**Task objective**
Copy each line from the listing below where the word "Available" shows up.
==========
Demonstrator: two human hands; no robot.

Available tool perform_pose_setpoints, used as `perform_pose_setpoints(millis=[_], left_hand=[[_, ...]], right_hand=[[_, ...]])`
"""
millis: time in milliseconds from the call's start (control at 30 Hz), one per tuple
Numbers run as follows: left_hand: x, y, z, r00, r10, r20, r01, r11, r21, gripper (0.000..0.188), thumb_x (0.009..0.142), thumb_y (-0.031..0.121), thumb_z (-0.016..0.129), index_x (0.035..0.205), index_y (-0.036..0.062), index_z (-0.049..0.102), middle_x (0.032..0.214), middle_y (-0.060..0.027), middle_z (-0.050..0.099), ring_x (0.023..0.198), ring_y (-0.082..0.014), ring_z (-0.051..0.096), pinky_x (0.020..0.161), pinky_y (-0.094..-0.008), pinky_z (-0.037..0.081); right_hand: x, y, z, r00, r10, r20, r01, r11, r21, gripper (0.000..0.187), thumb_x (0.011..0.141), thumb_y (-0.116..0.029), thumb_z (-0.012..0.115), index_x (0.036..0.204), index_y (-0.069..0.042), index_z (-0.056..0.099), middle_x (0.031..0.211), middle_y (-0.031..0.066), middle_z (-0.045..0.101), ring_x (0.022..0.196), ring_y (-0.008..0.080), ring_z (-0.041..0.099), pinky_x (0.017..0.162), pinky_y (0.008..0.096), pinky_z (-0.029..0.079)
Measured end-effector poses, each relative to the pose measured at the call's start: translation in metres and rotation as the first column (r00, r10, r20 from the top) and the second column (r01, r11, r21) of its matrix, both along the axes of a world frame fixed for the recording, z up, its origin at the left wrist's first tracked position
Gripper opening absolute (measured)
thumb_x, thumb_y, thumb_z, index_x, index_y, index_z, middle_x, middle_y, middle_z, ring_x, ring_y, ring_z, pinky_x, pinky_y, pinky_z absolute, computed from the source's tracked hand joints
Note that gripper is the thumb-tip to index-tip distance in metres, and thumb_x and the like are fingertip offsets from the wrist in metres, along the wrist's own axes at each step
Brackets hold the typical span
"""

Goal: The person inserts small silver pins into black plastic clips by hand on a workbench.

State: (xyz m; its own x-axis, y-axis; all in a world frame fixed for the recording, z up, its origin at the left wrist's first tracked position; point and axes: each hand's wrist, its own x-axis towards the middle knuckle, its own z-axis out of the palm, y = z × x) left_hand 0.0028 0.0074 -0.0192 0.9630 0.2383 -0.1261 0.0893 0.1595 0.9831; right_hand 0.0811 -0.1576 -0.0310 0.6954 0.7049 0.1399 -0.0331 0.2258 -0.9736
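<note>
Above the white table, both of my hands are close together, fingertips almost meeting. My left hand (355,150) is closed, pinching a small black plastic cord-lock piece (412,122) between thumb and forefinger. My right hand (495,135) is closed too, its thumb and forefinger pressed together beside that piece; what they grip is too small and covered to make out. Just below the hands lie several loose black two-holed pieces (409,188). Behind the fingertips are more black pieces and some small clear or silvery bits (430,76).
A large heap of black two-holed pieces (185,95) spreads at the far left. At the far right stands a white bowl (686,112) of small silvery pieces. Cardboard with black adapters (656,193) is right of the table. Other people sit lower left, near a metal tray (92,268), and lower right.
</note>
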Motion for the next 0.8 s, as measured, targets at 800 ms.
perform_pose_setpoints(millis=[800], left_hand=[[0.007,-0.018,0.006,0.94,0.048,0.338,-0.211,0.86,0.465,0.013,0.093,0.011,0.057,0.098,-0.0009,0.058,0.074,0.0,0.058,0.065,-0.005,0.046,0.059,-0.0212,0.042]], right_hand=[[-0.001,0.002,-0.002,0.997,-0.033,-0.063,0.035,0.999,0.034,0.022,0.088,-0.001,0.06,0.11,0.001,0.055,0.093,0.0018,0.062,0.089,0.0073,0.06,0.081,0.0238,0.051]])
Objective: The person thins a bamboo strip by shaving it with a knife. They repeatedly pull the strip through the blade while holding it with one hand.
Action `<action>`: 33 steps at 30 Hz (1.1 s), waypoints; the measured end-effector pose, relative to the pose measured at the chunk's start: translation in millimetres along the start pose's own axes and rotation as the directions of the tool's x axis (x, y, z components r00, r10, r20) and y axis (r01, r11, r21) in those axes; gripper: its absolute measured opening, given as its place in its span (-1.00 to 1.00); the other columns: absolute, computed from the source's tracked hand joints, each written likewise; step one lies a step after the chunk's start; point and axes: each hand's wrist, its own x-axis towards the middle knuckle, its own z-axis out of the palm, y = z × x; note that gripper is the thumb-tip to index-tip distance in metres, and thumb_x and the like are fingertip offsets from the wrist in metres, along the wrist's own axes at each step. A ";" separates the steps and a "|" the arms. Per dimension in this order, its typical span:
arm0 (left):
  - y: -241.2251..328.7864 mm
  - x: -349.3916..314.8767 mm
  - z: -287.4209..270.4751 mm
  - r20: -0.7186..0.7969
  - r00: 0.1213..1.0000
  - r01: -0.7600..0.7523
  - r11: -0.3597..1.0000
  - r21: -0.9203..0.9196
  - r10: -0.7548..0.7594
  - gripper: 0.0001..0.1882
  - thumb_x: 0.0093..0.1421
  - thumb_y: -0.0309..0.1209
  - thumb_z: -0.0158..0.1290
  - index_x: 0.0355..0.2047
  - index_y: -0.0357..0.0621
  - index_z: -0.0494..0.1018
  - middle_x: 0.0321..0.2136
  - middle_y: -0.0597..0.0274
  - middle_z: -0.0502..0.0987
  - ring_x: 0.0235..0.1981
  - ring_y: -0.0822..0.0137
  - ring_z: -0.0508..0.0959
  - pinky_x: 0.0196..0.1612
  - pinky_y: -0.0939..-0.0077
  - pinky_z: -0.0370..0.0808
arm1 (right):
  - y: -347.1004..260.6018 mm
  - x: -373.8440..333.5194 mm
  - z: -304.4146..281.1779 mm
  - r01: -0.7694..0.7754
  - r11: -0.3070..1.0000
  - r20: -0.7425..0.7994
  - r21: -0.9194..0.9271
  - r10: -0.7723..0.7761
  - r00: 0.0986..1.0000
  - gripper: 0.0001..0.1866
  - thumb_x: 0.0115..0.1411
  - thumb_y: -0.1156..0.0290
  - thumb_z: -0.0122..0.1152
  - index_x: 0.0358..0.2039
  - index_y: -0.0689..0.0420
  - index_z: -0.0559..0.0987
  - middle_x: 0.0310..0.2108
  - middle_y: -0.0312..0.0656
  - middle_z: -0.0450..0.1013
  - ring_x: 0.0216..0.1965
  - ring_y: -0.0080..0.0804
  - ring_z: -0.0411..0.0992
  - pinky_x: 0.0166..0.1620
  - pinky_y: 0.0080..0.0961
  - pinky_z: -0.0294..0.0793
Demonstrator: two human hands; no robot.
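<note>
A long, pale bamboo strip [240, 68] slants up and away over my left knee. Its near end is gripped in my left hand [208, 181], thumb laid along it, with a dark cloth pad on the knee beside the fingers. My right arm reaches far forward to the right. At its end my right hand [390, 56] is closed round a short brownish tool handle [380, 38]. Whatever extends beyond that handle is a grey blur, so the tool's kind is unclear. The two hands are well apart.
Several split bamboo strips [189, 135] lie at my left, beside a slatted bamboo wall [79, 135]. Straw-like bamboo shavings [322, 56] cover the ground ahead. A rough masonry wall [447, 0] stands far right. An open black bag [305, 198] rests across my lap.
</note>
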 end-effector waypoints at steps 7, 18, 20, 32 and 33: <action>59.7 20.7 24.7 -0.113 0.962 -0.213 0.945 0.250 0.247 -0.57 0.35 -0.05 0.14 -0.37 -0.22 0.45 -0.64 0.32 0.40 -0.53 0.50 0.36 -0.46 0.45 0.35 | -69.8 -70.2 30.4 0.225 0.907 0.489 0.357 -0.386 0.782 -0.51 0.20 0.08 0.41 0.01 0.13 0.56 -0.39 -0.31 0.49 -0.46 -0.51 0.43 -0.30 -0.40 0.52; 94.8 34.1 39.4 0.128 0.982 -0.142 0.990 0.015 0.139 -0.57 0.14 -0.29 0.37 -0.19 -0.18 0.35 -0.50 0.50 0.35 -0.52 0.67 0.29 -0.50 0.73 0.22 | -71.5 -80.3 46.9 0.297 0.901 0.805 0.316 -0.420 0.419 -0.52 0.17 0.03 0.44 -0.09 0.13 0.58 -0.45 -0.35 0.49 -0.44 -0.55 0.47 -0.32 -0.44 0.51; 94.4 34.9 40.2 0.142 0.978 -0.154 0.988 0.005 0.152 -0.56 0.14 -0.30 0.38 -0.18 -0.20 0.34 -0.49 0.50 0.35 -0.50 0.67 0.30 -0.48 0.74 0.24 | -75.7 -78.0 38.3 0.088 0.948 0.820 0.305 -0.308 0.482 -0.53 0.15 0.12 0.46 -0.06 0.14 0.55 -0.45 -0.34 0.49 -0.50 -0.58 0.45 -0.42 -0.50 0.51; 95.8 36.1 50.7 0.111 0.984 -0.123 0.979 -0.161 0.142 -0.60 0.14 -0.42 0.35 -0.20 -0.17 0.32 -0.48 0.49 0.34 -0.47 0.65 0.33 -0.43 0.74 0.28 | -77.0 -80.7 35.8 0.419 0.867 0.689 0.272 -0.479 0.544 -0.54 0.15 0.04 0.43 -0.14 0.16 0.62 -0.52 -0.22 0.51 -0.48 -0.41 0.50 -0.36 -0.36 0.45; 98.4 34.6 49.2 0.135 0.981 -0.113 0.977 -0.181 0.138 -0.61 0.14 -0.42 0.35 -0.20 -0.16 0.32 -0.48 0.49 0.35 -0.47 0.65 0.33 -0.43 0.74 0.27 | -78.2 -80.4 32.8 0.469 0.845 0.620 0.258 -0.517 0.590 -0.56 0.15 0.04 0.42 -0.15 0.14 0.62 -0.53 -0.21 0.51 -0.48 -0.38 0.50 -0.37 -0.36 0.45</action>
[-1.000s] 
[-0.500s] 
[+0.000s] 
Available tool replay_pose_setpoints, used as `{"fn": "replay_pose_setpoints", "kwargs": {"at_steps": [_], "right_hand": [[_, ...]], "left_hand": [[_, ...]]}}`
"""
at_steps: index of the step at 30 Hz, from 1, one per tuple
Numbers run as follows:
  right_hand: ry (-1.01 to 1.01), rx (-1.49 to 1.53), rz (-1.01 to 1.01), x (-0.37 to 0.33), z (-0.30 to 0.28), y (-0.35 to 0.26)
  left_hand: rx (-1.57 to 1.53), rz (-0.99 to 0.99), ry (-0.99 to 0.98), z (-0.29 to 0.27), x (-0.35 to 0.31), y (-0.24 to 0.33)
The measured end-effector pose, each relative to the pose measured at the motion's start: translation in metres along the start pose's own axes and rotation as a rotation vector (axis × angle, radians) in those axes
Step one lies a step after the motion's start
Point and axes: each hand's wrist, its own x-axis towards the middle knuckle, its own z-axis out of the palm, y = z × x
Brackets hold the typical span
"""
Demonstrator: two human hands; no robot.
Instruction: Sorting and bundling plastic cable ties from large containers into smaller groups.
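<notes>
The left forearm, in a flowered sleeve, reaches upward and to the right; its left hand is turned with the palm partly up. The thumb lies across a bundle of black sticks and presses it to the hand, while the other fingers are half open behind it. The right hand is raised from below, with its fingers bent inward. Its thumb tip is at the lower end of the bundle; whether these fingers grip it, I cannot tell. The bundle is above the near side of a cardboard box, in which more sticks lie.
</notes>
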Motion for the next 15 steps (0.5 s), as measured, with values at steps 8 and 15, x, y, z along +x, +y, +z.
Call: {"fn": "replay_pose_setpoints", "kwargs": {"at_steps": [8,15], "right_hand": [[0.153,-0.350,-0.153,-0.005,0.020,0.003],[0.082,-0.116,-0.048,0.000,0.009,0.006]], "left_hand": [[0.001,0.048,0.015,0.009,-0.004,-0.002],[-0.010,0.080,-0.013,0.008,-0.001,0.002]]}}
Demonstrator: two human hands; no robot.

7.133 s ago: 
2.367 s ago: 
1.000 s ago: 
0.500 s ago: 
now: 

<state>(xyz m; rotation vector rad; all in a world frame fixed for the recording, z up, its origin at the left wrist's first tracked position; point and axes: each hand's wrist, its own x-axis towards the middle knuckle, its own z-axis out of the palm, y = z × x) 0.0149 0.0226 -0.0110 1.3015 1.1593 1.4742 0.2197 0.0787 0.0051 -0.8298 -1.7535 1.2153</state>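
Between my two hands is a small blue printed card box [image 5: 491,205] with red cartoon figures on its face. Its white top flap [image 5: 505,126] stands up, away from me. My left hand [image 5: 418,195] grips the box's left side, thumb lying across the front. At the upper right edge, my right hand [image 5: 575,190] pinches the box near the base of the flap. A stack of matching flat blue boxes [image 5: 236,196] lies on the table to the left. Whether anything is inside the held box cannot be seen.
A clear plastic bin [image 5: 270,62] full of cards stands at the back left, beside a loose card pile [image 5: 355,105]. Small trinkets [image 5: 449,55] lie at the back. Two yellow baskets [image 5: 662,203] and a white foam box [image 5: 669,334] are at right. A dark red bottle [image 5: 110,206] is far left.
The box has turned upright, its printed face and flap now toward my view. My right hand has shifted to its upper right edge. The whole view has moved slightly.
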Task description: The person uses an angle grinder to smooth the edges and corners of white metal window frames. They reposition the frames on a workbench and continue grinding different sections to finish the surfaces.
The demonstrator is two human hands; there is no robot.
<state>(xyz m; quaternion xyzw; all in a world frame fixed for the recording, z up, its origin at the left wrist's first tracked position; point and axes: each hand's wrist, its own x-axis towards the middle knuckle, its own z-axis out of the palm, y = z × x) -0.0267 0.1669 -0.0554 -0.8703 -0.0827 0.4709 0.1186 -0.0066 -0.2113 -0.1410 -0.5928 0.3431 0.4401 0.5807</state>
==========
**Reply to the exercise**
Available tool perform_pose_setpoints, used as `perform_pose_setpoints(millis=[_], left_hand=[[_, ...]], right_hand=[[_, ...]])`
Available tool replay_pose_setpoints, used as `{"fn": "replay_pose_setpoints", "kwargs": {"at_steps": [_], "right_hand": [[_, ...]], "left_hand": [[_, ...]]}}`

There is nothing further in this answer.